= Mathematics of neural networks in machine learning =

Type of network

An artificial neural network (ANN) or neural network combines biological principles with advanced statistics to solve problems in domains such as pattern recognition and game-play. ANNs adopt the basic model of neuron analogues connected to each other in a variety of ways.

== Structure ==

=== Neuron ===
A neuron with label $j$ receiving an input $p_j(t)$ from predecessor neurons consists of the following components:

- an activation $a_j(t)$, the neuron's state, depending on a discrete time parameter,
- an optional threshold $\theta_j$, which stays fixed unless changed by learning,
- an activation function $f$ that computes the new activation at a given time $t+1$ from $a_j(t)$, $\theta_j$ and the net input $p_j(t)$ giving rise to the relation

 $a_j(t+1) = f(a_j(t), p_j(t), \theta_j),$

- and an output function $f_\text{out}$ computing the output from the activation

 $o_j(t) = f_\text{out}(a_j(t)).$

Often the output function is simply the identity function.

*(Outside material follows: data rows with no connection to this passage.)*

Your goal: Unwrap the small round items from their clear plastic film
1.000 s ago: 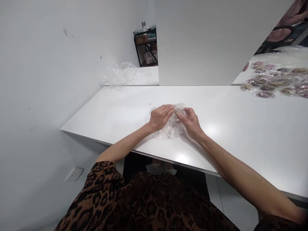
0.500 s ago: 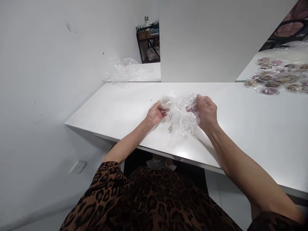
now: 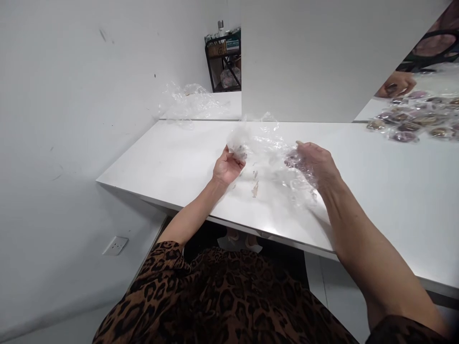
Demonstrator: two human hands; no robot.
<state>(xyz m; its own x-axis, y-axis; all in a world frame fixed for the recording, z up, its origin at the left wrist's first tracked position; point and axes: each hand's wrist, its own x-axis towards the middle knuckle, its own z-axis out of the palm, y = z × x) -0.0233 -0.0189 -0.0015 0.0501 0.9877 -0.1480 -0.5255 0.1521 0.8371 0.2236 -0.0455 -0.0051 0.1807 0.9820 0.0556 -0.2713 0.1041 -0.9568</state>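
Observation:
My left hand [image 3: 228, 166] is closed on crinkled clear plastic wrap [image 3: 239, 143] over the white table; a small dark item seems to lie inside it. Opposite, my right hand [image 3: 318, 161] grips more clear plastic around a purplish item [image 3: 297, 160], whose kind I cannot make out. Transparent plastic [image 3: 268, 142] stretches loosely between the two hands, and a blurred part of it hangs below my right hand. Brownish worn marks [image 3: 255, 190] show on the table top beneath.
A white upright panel [image 3: 297, 62] stands behind the white table [image 3: 165, 162]. Crumpled clear plastic [image 3: 190, 102] lies at the back left by the wall. Several wrapped purple and brown items [image 3: 412, 119] lie at right, near another person's hand [image 3: 398, 85]. Beyond is a dark shelf [image 3: 211, 67].
My hands have moved apart, the left slightly left and the right to the right, spreading the plastic between them. Another person's hand has appeared at the upper right.

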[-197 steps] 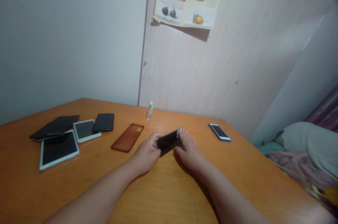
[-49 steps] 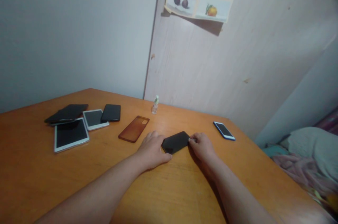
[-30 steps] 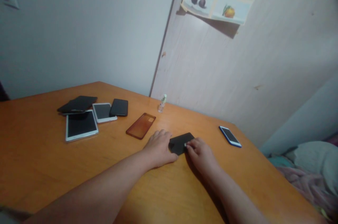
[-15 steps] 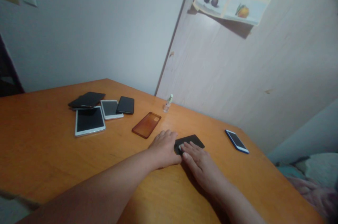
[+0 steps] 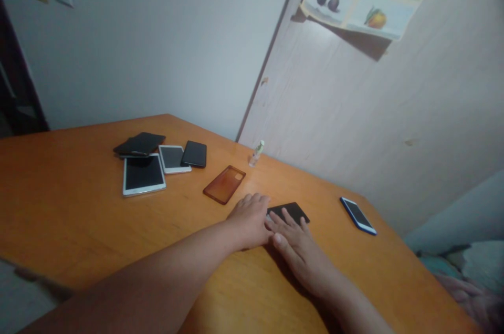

An input neuron has no predecessor but serves as input interface for the whole network. Similarly an output neuron has no successor and thus serves as output interface of the whole network.

=== Propagation function ===
The propagation function computes the input $p_j(t)$ to the neuron $j$ from the outputs $o_i(t)$and typically has the form

 $p_j(t) = \sum_i o_i(t) w_{ij}.$

=== Bias ===
A bias term can be added, changing the form to the following:

 $p_j(t) = \sum_i o_i(t) w_{ij}+ w_{0j},$ where $w_{0j}$ is a bias.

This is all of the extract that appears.